Am Ende gaben sie ihren Fans auch noch die Chance, dass die ihren Kindern zeigen konnten, was für eine große Band das ist, was das für große Songs waren und dass es anno 2007 keine vergleichbare Band am Horizont mehr gibt.

Danke!


Hast du deine Bonusmaterial-Hausaufgaben gemacht?

Was für eine Veröffentlichung! Die schiere Menge an Material ist beeindruckend: Über zweieinhalb Stunden Konzertfilm – dazu die Tourdokumentation Come Rain Or Shine mit noch einmal knapp zwei höchst unterhaltsamen Stunden… und dann gehen die Jungs hin und packen noch einmal Bonusmaterial oben drauf; ein kleines Häppchen zu jedem Stück, das sie spielen, dazu noch eine Bildergalerie mit dem Tourprogramm und noch etliches mehr.

Im großen und Ganzen besteht das Bonusmaterial aus Filmschnipseln verschiedener Länge. Material, das sich nicht in Come Rain Or Shine einfügte, aber zu erhellend oder zu lustig war, um einfach wegzufallen. Aufgezeichnet wurde das Ganze in New York, Lausanne und Brüssel während der Proben und der Ausarbeitung der Bühnenshow. Infolgedessen werden wir oft Zeuge, wie Mike, Phil und Tony musikalische Fragen erörtern, bei denen es meistens um die Übergänge und Akkordwechsel zwischen zwei Stücken geht. Das ist natürlich besonders spannend für Musiker und bietet überraschende Erkenntnisse, wenn Tony erklärt: „Wir wechseln die Tonart von G … nach G. Das ist natürlich immer ganz besonders schwierig.“

Genauso oft wie bei solchen musikalischen Feinheiten sehen wir die Band dabei, wie sie locker herumflachsen und einander auf die Schippe nehmen. Auch ihre rege Anteilnahme an der visuellen Seite der Show wird hervorgehoben, als es etwa darum geht, ob man Phil bei Dominowieder auf einer Hebebühne vor die Bildschirme heben soll (Er sieht da so klein aus. Tony: „Wir haben ja versucht, einen größeren Sänger zu finden…“) oder ob bei MamaFeuerwerk verwendet werden soll (aber die Feuerwerker sind schon im Wochenende. Mike: „Dann holen wir sie eben zurück, schauen’s uns an… und sagen danach, dass wir es doch nicht wollen.“). Besonders heiter ist der Moment, als Patrick Woodroffe erläutert, was genau er zu No Son Of Mine auf den Bildschirmen zeigen will.

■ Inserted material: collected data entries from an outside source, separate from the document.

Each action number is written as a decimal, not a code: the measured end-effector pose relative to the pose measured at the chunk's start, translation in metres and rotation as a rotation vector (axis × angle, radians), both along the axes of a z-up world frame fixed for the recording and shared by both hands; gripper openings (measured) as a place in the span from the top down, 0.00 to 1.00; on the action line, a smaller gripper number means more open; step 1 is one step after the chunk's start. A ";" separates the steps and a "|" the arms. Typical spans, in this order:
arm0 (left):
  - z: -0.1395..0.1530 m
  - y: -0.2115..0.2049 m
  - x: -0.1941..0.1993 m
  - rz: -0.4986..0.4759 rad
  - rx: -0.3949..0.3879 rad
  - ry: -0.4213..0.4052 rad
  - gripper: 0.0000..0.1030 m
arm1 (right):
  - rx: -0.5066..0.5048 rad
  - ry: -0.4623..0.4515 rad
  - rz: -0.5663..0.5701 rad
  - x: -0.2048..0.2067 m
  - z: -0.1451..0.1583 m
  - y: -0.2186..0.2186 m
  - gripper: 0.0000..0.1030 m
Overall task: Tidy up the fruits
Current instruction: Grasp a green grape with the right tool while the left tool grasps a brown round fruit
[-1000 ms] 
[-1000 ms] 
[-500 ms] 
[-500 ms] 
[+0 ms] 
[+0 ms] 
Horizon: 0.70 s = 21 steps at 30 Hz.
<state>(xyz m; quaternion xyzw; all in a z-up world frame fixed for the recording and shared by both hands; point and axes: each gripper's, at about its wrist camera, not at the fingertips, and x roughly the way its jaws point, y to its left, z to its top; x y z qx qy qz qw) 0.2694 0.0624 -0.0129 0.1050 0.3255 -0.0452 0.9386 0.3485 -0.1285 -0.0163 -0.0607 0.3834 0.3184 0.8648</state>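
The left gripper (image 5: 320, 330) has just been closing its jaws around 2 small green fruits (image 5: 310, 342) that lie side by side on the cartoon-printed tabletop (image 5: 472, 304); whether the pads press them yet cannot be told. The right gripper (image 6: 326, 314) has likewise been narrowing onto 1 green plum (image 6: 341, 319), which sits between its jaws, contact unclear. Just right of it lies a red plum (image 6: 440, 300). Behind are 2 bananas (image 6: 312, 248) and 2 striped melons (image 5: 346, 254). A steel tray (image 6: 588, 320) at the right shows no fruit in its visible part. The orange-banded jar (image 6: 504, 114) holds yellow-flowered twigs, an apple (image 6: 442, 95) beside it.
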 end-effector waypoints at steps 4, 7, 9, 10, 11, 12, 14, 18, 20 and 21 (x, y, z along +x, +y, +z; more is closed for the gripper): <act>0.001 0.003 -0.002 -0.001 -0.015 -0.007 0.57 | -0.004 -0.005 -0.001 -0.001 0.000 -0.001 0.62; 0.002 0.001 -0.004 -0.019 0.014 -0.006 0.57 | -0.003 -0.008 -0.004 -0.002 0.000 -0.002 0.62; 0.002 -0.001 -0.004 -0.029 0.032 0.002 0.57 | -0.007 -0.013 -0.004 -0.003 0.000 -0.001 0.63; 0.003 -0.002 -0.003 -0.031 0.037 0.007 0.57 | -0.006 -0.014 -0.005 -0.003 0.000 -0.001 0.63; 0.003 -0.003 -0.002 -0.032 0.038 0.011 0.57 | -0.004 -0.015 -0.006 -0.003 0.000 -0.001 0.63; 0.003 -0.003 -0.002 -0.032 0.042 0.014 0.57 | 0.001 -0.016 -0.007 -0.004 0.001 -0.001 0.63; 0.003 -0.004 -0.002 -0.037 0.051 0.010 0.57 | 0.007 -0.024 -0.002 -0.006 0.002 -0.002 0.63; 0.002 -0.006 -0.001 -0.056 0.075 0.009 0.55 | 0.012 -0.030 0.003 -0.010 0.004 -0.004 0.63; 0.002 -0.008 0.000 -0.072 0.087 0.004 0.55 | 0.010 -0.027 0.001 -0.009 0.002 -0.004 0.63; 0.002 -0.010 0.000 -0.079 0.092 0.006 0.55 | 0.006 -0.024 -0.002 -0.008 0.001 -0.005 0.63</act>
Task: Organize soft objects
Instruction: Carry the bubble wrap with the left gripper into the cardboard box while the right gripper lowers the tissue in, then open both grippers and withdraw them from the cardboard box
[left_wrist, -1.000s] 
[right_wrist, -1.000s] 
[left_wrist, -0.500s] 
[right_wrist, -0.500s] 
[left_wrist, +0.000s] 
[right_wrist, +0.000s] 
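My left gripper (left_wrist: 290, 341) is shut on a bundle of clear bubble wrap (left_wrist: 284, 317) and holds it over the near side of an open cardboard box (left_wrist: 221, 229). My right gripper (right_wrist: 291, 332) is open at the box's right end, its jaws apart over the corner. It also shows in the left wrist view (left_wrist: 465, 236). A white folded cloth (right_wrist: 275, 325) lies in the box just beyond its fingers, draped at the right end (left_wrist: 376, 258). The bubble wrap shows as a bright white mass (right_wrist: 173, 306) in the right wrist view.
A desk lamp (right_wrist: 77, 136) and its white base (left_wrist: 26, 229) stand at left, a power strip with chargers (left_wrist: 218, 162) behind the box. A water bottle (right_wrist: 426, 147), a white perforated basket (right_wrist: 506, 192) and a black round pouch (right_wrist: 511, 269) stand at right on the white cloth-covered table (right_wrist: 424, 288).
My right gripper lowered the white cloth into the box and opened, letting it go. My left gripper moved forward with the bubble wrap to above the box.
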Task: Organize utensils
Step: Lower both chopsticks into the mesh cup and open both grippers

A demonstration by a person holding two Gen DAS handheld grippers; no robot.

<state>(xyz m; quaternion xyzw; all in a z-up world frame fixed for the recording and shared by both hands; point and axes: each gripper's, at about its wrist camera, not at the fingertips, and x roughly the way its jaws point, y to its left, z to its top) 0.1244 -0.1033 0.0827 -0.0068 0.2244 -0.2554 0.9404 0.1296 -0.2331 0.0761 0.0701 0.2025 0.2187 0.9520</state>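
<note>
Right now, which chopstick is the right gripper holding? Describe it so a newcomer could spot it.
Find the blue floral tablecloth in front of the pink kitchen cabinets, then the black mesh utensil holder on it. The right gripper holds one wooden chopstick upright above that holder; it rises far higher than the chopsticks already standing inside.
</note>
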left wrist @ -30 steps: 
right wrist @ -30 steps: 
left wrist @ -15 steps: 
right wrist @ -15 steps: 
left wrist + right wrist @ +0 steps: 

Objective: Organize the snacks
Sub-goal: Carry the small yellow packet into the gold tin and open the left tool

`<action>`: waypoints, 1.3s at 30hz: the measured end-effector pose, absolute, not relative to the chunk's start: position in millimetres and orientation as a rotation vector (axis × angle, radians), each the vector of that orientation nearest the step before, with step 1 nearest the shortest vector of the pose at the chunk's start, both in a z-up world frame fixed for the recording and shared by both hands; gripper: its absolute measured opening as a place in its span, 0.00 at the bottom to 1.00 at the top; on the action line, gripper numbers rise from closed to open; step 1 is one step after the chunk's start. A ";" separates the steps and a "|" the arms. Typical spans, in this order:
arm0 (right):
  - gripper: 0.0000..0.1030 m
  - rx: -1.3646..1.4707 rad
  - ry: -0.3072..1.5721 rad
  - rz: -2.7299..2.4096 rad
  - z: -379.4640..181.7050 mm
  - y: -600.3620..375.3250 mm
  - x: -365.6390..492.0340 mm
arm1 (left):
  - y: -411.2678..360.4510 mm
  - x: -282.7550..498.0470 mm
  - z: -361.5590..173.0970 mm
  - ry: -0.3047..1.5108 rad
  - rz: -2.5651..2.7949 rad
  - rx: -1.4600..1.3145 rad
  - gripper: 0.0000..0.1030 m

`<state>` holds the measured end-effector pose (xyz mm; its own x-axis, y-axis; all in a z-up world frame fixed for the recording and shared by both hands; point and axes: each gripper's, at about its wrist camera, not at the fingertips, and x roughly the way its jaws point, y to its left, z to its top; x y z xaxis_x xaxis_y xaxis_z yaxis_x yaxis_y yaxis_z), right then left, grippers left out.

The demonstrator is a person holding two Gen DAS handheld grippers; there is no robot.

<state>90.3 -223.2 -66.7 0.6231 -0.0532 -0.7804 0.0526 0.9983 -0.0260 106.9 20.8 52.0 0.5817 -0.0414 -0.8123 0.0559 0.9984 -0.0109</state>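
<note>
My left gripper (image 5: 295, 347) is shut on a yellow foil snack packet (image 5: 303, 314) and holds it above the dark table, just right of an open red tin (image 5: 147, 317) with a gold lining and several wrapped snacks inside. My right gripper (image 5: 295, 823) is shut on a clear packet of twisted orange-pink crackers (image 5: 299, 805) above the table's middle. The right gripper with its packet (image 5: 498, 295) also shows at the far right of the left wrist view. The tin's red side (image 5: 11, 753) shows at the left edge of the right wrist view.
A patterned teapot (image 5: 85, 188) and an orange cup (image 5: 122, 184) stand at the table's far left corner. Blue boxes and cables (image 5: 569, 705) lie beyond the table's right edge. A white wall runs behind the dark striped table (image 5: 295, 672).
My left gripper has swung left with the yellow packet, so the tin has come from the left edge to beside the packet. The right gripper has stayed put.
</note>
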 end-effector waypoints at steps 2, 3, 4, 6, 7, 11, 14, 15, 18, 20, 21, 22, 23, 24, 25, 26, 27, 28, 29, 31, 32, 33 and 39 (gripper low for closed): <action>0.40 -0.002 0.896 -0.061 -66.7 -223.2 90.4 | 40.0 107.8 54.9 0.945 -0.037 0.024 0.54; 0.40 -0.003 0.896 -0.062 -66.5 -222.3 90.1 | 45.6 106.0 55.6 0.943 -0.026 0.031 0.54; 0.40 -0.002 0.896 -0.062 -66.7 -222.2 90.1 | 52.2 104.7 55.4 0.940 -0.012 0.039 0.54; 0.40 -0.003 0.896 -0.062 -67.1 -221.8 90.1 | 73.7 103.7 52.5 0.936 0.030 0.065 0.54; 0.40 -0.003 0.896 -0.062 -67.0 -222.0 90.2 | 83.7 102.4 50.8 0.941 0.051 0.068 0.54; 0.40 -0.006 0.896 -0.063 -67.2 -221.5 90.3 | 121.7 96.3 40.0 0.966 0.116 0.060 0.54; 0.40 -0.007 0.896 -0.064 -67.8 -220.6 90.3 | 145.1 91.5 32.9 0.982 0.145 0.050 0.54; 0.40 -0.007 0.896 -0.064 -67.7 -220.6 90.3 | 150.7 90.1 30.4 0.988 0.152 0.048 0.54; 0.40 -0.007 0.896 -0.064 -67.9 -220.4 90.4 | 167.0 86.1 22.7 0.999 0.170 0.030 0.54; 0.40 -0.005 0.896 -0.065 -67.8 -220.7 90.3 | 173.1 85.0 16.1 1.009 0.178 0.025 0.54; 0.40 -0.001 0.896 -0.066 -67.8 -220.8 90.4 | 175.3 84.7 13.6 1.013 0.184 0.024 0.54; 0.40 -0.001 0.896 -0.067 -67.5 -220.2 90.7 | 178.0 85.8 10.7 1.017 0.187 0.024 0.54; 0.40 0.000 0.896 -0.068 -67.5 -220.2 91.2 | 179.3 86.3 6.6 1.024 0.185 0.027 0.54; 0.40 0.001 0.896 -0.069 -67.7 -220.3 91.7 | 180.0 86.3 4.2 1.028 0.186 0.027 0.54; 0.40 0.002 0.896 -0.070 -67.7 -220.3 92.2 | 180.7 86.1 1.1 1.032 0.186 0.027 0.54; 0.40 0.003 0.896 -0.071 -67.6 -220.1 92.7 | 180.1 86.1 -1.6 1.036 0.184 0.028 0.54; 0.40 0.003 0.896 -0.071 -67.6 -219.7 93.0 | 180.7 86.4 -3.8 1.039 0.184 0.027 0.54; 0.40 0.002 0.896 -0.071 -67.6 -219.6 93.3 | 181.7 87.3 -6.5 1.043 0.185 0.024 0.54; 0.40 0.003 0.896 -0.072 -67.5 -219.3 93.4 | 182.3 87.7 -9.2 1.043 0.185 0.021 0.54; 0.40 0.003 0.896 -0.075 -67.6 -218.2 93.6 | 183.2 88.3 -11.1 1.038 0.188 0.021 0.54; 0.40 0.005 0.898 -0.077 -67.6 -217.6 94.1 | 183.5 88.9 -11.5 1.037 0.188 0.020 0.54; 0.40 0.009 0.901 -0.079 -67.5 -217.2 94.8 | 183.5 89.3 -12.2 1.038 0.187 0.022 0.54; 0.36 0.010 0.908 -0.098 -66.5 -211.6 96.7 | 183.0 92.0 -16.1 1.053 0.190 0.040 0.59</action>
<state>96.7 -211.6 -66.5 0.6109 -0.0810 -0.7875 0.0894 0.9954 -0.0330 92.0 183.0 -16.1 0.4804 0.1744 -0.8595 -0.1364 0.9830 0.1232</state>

Ganz nebenbei belegen diese kleinen Vignetten, dass das, was nachher als perfekte Bühnenshow dasteht, vorher harte Arbeit ist, die auch nicht immer auf Anhieb klappt – an dieser Stelle seien die Hochgeschwindigkeitsfassung von Turn It On Again oder das konzentrierte Mitzählen von „Hold on“s in der Coda von Hold On My Heart erwähnt.

Schlussendlich werden auch noch einige kleinere Fragen beantwortet – z.B. dass die Rufe beim Schlagzeugduett zur Ankündigung eines Rhythmuswechsels dienten – und auch gestellt, und zwar von Tony: „Phil, wie bringst du es nur fertig, das Tamburin jedes Mal haargenau beim letzten Schlag von I Know What I Like wieder zu fangen?“

Außerdem gibt es die Probenausschnitte zur Cinema Show, eine sehr schöne akustische Version von Ripples, Fragen zum Feuerwerk und … und … und … aber das sollt ihr selbst entdecken. Es wird auf jeden Fall informativ und lustig und gibt einem das Gefühl, wirklich direkt dabei zu sein, fast mehr noch als auf Come Rain Or Shine. Wenn dann der gewaltige Herr Lehrer Tony Smith die zerknirschten Schulbuben Tony, Mike und Phil nach den Hausarbeiten fragt, fühlt man sich selbst beinahe ein wenig ertappt.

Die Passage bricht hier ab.